Hi Guys
I am having a very strange issue. I have 2 RHEL 5.5 VMs in my environment. The VMs freeze without any reason for 5 seconds and then resume. One VM is running Oracle on it and the other is running a business application. Both of the VMs are running on separate hosts on the cluster. Hosts are esxi 4.1 and resources are not the issue here because nothing else is using the cluster. Each host has 12 cores and 96 GB RAM. The storage is on SAN.
Application VM has 8 GB RAM and 1 vCPU and database vm has 16 GB ram and 1 vCPU.
I don't see anything in the /var/log/messages regarding this freeze.

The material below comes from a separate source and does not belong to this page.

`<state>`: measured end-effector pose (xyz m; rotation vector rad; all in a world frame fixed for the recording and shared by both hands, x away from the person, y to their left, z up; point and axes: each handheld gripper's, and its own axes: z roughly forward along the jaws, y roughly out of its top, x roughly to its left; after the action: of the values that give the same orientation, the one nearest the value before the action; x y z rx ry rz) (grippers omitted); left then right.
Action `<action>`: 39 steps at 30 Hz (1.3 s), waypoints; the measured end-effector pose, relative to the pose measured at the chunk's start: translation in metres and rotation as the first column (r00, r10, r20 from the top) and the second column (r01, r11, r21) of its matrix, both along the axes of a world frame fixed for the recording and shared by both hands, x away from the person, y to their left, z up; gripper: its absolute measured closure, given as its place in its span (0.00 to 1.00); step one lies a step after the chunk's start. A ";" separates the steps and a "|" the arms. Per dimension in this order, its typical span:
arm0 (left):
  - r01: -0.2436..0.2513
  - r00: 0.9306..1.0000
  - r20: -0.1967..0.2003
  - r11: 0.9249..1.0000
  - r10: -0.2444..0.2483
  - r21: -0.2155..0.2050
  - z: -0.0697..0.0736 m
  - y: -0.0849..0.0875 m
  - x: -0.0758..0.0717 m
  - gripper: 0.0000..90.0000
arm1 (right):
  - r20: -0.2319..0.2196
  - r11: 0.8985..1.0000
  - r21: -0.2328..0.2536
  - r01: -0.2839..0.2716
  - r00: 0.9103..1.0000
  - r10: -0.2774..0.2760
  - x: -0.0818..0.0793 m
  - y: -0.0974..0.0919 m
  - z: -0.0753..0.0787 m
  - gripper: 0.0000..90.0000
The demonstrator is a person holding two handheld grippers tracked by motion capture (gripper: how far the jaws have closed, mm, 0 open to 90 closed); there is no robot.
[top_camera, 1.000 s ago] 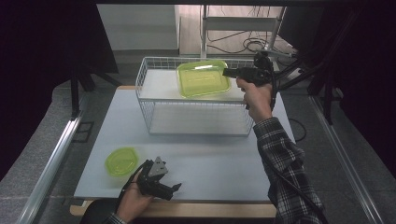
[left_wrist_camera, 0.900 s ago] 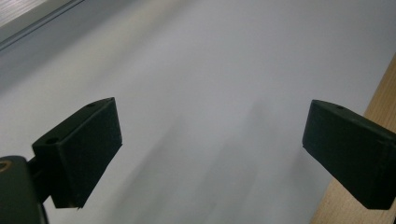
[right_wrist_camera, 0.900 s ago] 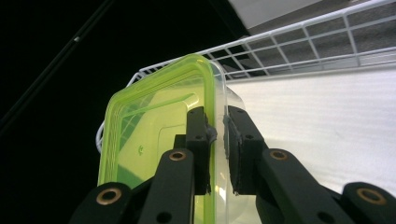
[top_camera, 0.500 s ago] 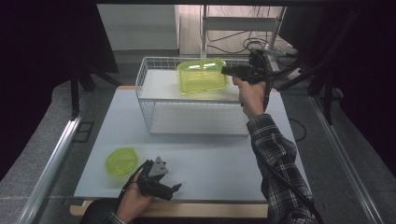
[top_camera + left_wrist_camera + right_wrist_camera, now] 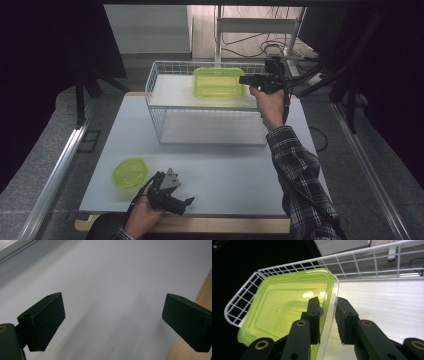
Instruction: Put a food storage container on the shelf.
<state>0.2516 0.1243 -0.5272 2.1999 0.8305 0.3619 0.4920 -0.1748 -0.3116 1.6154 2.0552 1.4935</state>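
Green rectangular container (image 5: 218,82) is sitting in the wire basket (image 5: 155,85), far end; right gripper (image 5: 328,312) jaws are just parting off its wall. Round green lid (image 5: 130,172) is waiting at the table's near-left corner beside the left gripper (image 5: 182,204), jaws standing apart, empty.

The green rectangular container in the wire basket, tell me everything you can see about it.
The green container is a shallow rectangular tub with rounded corners, of see-through yellow-green plastic, open-topped and empty. It lies in the white wire basket on the basket's upper shelf, toward the back. In the right gripper view it looks tipped. The right gripper straddles its near wall, one jaw inside and one outside; its jaws have just been opening, with a slight gap showing at the outer pad, so the container looks freshly released.
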 end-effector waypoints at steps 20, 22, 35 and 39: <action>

Can someone please provide some guidence for troubleshooting?
Regards
Shail
Where are you noticing that its freezing and how often is it doing it??
We tried many ways.
1. Pings drop
2. console hangs
3. Application client disconnects
could it be that during that time a snapshot is being created?
From that its all sounding like a Network issue.
When you do a Ping -t are you seeing request timed out or does the contact just take longer?
Thats a thought or some element of VMotion going on, but i'd doubt that as its been mentioned they are on different hosts.
It's timing out. We suspected the network but it is not. well looks like it is not because I can see the vm freezing.
No. Although both of the VMs have snapshots attached to them but no new snapshot activity.
Is there nothing in the Log to indicate an issue?
try to look at the vsphere client event logs on the VM, see what vm level operation has being done to create such scenario. if you have a support with vmware, you could get the logs and create a case with them it might be faster to nail down the root cause.
unfortunately nothing in the log. I checked /var/log/messages, dmesg. ran tcpdump but no network activity.
the kernel log module is not loaded. redhat decided to take that off without notice. I will load the module tomorrow so that i can see the kernel messages easily. but for the time being dmesg is my friend.
yeah that sounds reasonable
Thanks for the advise guys.
I solved it myself
Thats cool, interested to know what resolved it in case anyone else comes a croper with it.
Hi JS
I think the problem is within my HP VC Connect Flex modules. I installed MEZZ cards on one of the esxi hosts and used the passthrough modules on the enclosure to connect to SAN. Moved the VMs to this new host and the freezing issue is gone.
I monitored the old hosts in the cluster and noticed huge number of vmkernel NMP errors. looks like there is some path flapping is happening. I am using HDS AMS2500 storage array which is an active / active array. I have seen those vmkernel errors before with EMC Clariion. I have told this to hp and vmware. Because the enclosure uses FCoE within the enclosure it might be an issue with the vc flex firmware. Vmware thinks it might be a bug also.
My vms are running fine on the other host and I am doing some more troubleshooting on this. Will keep you posted if I get something.